Dass wir bestimmte Synapsen oder Zellen über lange Zeiträume hinweg beobachten können, ermöglicht es uns, Longitudinalstudien an einem Individuum unter unterschiedlichen Bedingungen durchzuführen (z. B. vor oder nach Stress und vor oder nach Unter-/Überexpression bestimmter molekularer Effektoren). Das erhöht die statistische Aussagekraft enorm und ermöglicht uns, direkte Rückschlüsse auf molekulare, zelluläre oder verhaltensbezogene Phänotypen zu ziehen.
Abb. 1: Chronische Bildgebung von CA1-NeuronenWir untersuchten mehrmals nacheinander in Mäusen die gleichen basalen Dendriten von CA1-Neuronen mittels Laser-Scanning Zwei-Photonen-Mikroskopie.
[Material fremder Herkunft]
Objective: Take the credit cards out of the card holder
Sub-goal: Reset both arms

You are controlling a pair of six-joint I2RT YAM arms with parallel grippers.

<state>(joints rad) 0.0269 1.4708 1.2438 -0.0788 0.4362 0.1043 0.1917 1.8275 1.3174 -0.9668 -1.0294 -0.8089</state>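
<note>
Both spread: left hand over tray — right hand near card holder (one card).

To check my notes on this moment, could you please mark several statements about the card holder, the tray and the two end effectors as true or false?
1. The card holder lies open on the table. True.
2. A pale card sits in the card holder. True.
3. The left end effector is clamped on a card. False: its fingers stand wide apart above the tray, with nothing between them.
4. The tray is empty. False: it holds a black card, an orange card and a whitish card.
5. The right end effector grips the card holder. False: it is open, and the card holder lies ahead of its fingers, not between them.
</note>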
Abb. 2: Veränderung dendritischer Spines von CA1-NeuronenDie in vivo Zeitreihen-Aufnahme mit GFP-angefärbter basaler dendritscher Abschnitte von CA1-Pyramidalneuronen zeigt, wie sich die Spines über 21 Tage hinweg in einer Maus verändern.
Wie beeinflusst die Plastizität des Hippocampus die neuronale Kodierung, die der Repräsentation (Abbildung) von Erfahrungen in CA1-Neuronen zugrunde liegt?
Die Abbildung einer sich nicht verändernden Umwelt in den CA1-Neuronen ist nicht stabil, sondern verändert sich im Laufe der Zeit. Wir möchten die zellulären Vorgänge bei diesen Veränderungen erforschen, v. a. den Einfluss der präsynaptischen Bereiche. Um herauszufinden, wie die Aktivität vorgeschalteter Bereiche im Hippocampus die Stabilität der CA1-Repräsentation beeinflusst, untersuchen wir die Veränderung der Abbildungen über lange Zeiträume mittels in vivo chronischer Bildgebungsverfahren: in vivo Immediate Early Gene (IEG) Bildgebung (Abb. 3) oder in vivo Ca2+ Bildgebung (Ghosh et al., 2011; Ziv et al., 2013) (Film). Wir vereinen Langzeitbildgebung der CA1-Abbildung mit optogenetischer Kontrolle der CA3- und EC-Neuronen, um den Einfluss dieser präsynaptischen Bereiche auf die CA1-Repräsentation aufzuklären.
Abb. 3: Chronische Bildgebung der Immediate Early Genexpression (IEG) in CA1-NeuronenDas Auskundschaften einer neuen, abwechslungsreichen Umgebung löst starke Immediate Early Genexpression aus. Einzelne Ebenen der in vivo Zwei-Photonen-Aufnahmen zeigen die gleichen CA1-Pyramidalneuronen entweder nach Unterbringung in der gewohnten Umgebung oder sechs bis acht Stunden nach einem zweistündigen Aufenthalt in angereicherter Umgebung (oben links). Die Verteilung der genormten, durch IEG verursachten Venus-Fluoreszenz der CA1-Pyramidalneuronen nach Bereicherung der Umgebung (lila) unterscheidet sich signifikant von der Grundfluoreszenz (grau) (oben rechts). Das Auskundschaften verschiedener Umgebungen verursacht umgebungsspezifische Aktivierungsmuster. In vivo Zwei-Photonen-Aufnahmen zeigen die gleichen CA1-Pyramidalneuronen, deren Fluoreszenz durch Aufenthalt in gewohnter (lila Pfeile) oder angereicherter (blaue Pfeile) Umgebung ausgelöst wurde (unten).